Troquei minha paixão por Jung
pela paixão por Hillman. Não que tenha esquecido de Jung e desprezado tudo o
que um relacionamento proporciona de aprendizados; mas a paixão é importante –
esse filho da fagulha que nos incendeia. Paixão é Hillman. Quer dizer, meu lado
terapeuta apaixonou-se por Hillman, meu lado poeta carrega um caminhão por
Manoel de Barros. Afinal, verdadeiramente, analista e poeta têm muito em comum.
Não concebo o entendimento da Psicologia Arquetípica de Hillman sem uma
sensibilidade poética, ainda que não precisemos todos “fazer poesia”
Não esqueço, contudo, que a paixão
é fogo de palha e pode extinguir-se um dia. Amadurecida, a gente entende que não
há verdades definitivas, e o que hoje parece responder aos nossos
questionamentos mais profundos pode se transformar em algo capenga, equivocado,
enfim. Mas, por enquanto, a Psicologia Arquetípica ainda não me deu motivos
para um arrefecer da paixão.
Sempre ouvi muitos sonhos, desde adolescente,
embora nada soubesse deles que não fosse fruto da minha imaginação. De algum
modo, eu acreditava nas minhas invenções. Na caminhada, vieram as leituras, os
estudos de vários estudiosos. A formação em Arteterapia teve uma abordagem
junguiana, apaixonante, mas com frestas de uma lucidez que impedia o crescer
das labaredas. Até que veio Hillman. Na verdade ele ainda está vindo. Mas é
ardente. “Eu gosto dos que têm fome, dos
que morrem de vontade, dos que secam de desejo, dos que ardem”... O trecho
da canção de Adriana Calcanhoto diz tudo. Diz “Psicologia Arquetípica”. Diz “fique
com a imagem”.
Quando nos desconstruímos (e eu
estou em abençoado processo de desabamento), a “velha opinião formada sobre tudo” aparece,
como espectro de um vigilante altivo, a querer medir, na prática, nosso grau de
convicção a respeito do novo, e medir forças também. Mas a poesia emprestou seu
ouvido à terapia. À Arteterapia, no caso. Se é que um dia, em mim, estiveram
dissociadas. Todos os eventos são, naturalmente, arquetípicos, que maravilha
poder entender isso de uma forma espantosamente natural! Que bom poder escutar encantada a
singularidade, sem anseios de enquadrá-la num modelo universal!
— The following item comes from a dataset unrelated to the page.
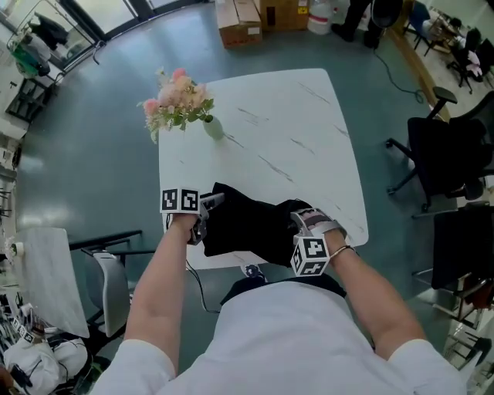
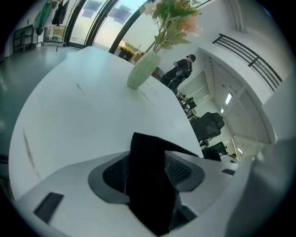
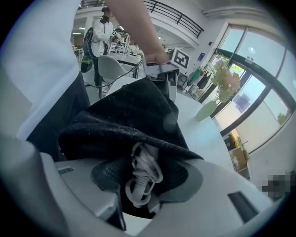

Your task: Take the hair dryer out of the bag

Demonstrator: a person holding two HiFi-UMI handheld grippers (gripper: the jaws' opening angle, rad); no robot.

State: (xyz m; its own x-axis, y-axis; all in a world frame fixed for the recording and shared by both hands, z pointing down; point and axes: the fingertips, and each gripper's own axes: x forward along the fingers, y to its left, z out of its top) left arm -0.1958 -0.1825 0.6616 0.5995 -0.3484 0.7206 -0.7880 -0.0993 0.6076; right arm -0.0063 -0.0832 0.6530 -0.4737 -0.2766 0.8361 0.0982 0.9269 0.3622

Meus dois amores – Hillman e
Manoel de Barros, mas não necessariamente nesta ordem – acabam por se
completar, ampliando o território da Poesia, dando-lhe um destino para além do
arrebatamento, do enlevo da alma. Em algum momento, a fala de um se sobrepõe a
do outro. Hillman é sedutor porque é poético. Manoel, porque é poesia. E é ele –
Manoel – que me traz a lição definitiva a respeito da alma humana: "Você sabe discutir coisas aqui, mas o sentido da vida,
essa incompletude que agente tem - nós somos incompletos, sentimos incompletude
- só pode ser completada com 'o mistério'." E é assim que me conduzo: ir
até onde for permitido, sem tentar devassar o mistério que todos precisam ter
preservado. O homem sem mistério é um homem raso.